Predicting cellular electrophysiology with generative modeling

Neuronal cells exhibit distinct molecular, electrophysiological and morphological features, yet current technologies offer limited capacity to capture these jointly at high throughput. Here, we present PREPS (PRedicting ElectroPhysiology in Single-cell data), a computational approach that learns mappings from transcriptomes to electrophysiological features using coupled measurements of electrophysiology, transcriptome, and morphology by Patch-Sequencing (Patch-Seq). PREPS fine-tunes a transformer on >8 million brain cells to obtain contextual embeddings and attention-ranked gene lists, trains elastic-net models to predict electrophysiological features (e.g., resting potential, input resistance, action-potential metrics) from these embeddings, and assigns electrophysiology- and morphology-based cell-type labels (inhibitory, pyramidal, non-spiking, hybrid).

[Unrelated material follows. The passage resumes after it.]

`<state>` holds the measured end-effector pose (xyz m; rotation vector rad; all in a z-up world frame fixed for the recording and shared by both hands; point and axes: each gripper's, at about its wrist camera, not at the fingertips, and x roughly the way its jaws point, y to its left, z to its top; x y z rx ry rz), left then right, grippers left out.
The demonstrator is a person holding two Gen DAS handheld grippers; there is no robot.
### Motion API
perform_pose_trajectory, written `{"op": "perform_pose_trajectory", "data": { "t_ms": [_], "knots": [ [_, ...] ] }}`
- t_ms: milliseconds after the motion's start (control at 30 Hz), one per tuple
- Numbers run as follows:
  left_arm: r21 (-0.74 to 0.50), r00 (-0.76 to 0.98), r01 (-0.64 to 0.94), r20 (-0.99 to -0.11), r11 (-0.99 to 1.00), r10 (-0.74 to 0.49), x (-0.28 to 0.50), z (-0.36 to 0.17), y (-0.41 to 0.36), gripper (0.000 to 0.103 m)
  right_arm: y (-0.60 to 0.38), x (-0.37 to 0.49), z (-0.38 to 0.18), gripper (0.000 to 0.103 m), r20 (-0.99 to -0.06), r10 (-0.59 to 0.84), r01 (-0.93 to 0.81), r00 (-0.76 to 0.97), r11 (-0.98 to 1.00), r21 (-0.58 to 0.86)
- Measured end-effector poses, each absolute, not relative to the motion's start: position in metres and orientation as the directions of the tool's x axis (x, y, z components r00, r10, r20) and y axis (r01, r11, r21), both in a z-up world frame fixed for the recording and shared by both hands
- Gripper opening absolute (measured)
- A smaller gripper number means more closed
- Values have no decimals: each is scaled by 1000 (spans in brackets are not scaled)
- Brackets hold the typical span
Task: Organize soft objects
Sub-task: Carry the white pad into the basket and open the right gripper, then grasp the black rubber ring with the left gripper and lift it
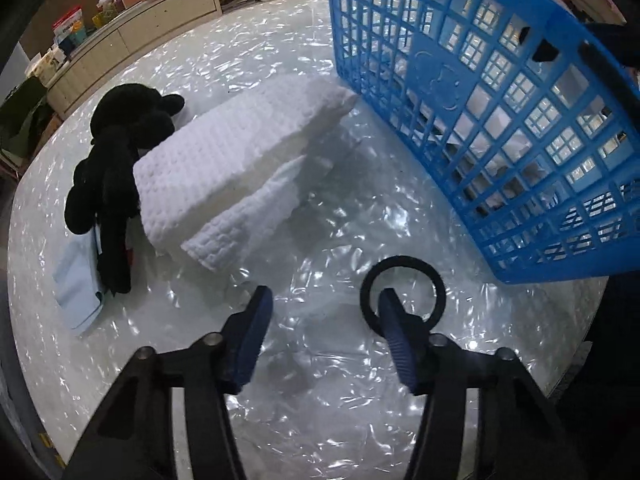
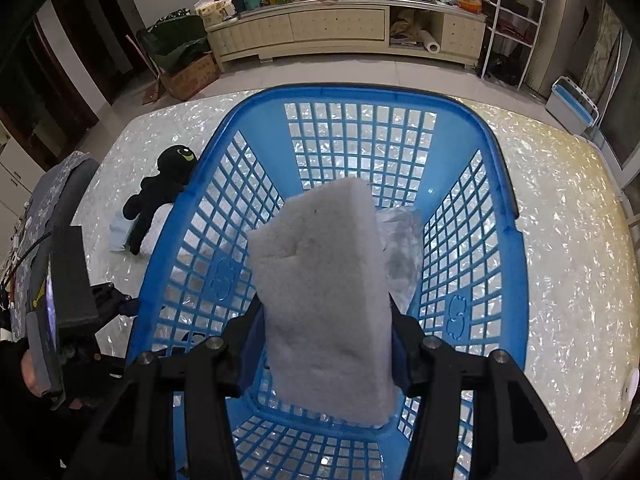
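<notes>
Item: black hair ring (image 1: 402, 294), flat on table, near side, beside blue basket (image 1: 500, 120). My left gripper (image 1: 324, 312) half-open, empty, right finger inside the ring. My right gripper (image 2: 326, 332) clamps white foam block (image 2: 324, 280) above basket.

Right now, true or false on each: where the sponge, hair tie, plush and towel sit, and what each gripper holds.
1. The right gripper holds a white foam block over the blue basket. True.
2. The black hair tie lies inside the basket. False: it lies on the table, outside it.
3. The left gripper clamps the white towel. False: nothing is between its jaws.
4. The black plush toy lies beside the towel. True.
</notes>
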<state>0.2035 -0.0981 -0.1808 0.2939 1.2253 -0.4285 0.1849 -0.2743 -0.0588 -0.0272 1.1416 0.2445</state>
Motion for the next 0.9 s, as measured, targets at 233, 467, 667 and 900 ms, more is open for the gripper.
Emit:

We also introduce DEEPS (Deep ElEectrophysiology Pathway Scores), a weighted, attention-informed electrophysiology module-scoring scheme that quantifies synaptic and excitability programs. Applied to glioma single-cell datasets, PREPS identifies neuronal-like tumor subpopulations with concordant predicted electrophysiology, consistent with neuronal program adoption by glioma cells. Applied to the Allen Brain non-neuronal atlases, PREPS identifies rare neuronal-like cells within committed oligodendrocyte precursors (COP), OPCs, and astrocytes, with elevated ionotropic receptor, ion channel, and action-potential machinery scores. In summary, PREPS enables atlas-scale inference of electrophysiology from RNA alone, generating testable hypotheses on neuron-glia signaling in cancer and health. It also helps prioritize targets for validation and therapeutic repurposing.